Whether such segregation was in anyone’s best interests is doubtful. True, without the public housing, tens of thousands of African Americans would have had to remain in tenements that were out of compliance with the most minimal municipal building and health codes. But with the segregated projects, African Americans became more removed from mainstream society than ever, packed into high-rise ghettos where community life was impossible, where access to jobs and social services was more difficult, and where supervision of adolescents and even a semblance of community policing was impractical.

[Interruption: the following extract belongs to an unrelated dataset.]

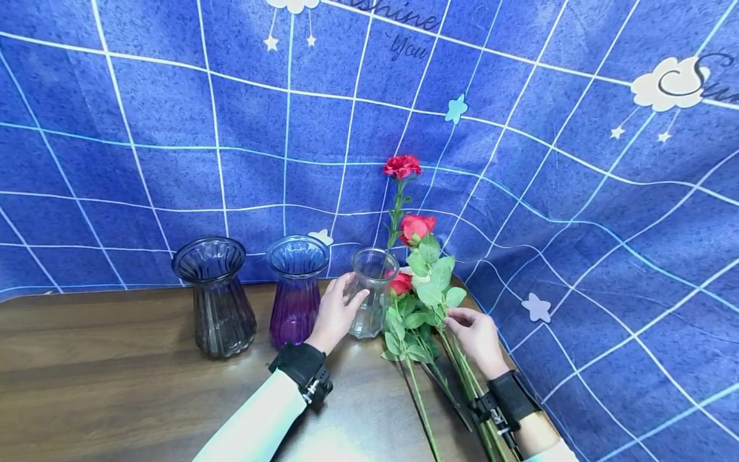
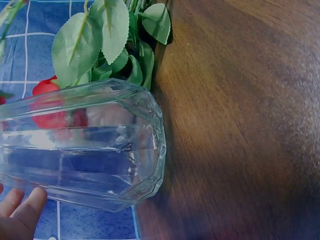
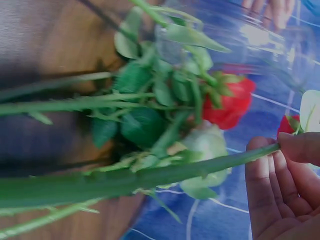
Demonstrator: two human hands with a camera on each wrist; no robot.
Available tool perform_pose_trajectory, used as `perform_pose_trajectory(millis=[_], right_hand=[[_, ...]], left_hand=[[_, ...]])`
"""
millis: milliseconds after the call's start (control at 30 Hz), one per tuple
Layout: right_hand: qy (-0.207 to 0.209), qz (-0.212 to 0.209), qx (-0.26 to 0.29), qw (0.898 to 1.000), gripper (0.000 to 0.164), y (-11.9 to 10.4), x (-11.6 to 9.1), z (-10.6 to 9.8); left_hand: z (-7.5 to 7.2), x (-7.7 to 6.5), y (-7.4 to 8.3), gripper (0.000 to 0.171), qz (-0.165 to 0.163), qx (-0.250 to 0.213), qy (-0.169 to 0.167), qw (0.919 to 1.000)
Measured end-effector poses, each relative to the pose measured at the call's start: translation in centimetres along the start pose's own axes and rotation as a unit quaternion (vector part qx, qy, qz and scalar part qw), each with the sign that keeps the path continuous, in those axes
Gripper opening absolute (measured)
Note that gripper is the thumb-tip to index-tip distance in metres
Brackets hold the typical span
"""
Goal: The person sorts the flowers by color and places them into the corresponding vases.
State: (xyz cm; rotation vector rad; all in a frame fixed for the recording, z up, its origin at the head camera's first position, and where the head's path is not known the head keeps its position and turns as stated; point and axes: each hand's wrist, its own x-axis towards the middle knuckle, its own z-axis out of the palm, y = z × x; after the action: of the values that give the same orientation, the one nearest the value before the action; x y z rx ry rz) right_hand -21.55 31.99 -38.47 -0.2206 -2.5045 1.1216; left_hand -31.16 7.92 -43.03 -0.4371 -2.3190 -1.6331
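Note:
My left hand [image 1: 337,308] holds a clear glass vase [image 1: 369,314] at its left side, thumb toward the front. The vase stands upright; its faceted base [image 2: 145,150] shows in the left wrist view. Between thumb and fingers, my right hand [image 1: 476,337] pinches the green stem [image 3: 215,167] of a red rose [image 1: 417,229], whose leafy head tilts up beside the vase. A red carnation [image 1: 402,167] rises behind the vase rim; I cannot tell whether its stem is inside. Another red rose [image 3: 230,102] lies close to the vase's right side, with a pale flower [image 3: 207,147] near it.
Left of the clear vase stand a blue-purple glass vase [image 1: 296,301] and a dark grey one [image 1: 222,308]. Several long stems [image 1: 424,410] lie across the wooden table [image 1: 115,378] toward its front right. A blue patterned cloth [image 1: 173,147] hangs behind and along the right side.

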Motion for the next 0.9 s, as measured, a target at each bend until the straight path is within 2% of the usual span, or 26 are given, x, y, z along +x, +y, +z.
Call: perform_pose_trajectory(millis=[167,267,433,667,767,900], right_hand=[[0.031,-0.002,0.024,0.999,0.019,-1.6,0.5,-1.4],[0.055,0.002,0.056,0.997,0.020,-2.5,0.9,-2.1],[0.087,-0.001,0.125,0.988,0.021,-4.0,1.5,-2.8],[0.109,-0.008,0.184,0.977,0.020,-6.0,2.6,-3.2],[0.111,-0.015,0.194,0.974,0.021,-7.1,3.1,-3.4],[0.129,-0.037,0.183,0.974,0.021,-8.5,3.8,-3.6]], left_hand=[[-0.1,0.0,0.0,0.049,0.001,0.002,0.002,1.0000],[-0.1,0.0,0.0,0.048,0.005,0.000,0.003,1.0000],[-0.1,-0.1,0.0,0.048,0.011,-0.003,0.002,0.9999],[-0.2,-0.1,0.1,0.049,-0.002,0.001,-0.004,1.0000],[-0.2,0.0,0.1,0.049,-0.002,0.001,-0.005,1.0000],[-0.2,0.0,0.1,0.049,-0.003,-0.002,-0.007,1.0000]])
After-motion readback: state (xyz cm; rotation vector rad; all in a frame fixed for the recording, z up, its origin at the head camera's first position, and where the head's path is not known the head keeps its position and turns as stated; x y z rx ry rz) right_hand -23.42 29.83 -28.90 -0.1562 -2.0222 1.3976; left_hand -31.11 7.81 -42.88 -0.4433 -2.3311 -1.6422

The NAACP, for one, was unwilling to sacrifice integration for more housing and supported the 1949 integration amendment, despite its cynical sponsorship. So did a few congressional radicals, led by Vito Marcantonio of New York, who argued on the House floor that “you have no right to use housing against civil rights. . . . Housing is advanced in the interest of the general welfare and in the interest of strength[en]ing democracy. When you separate civil rights from housing you weaken that general welfare.”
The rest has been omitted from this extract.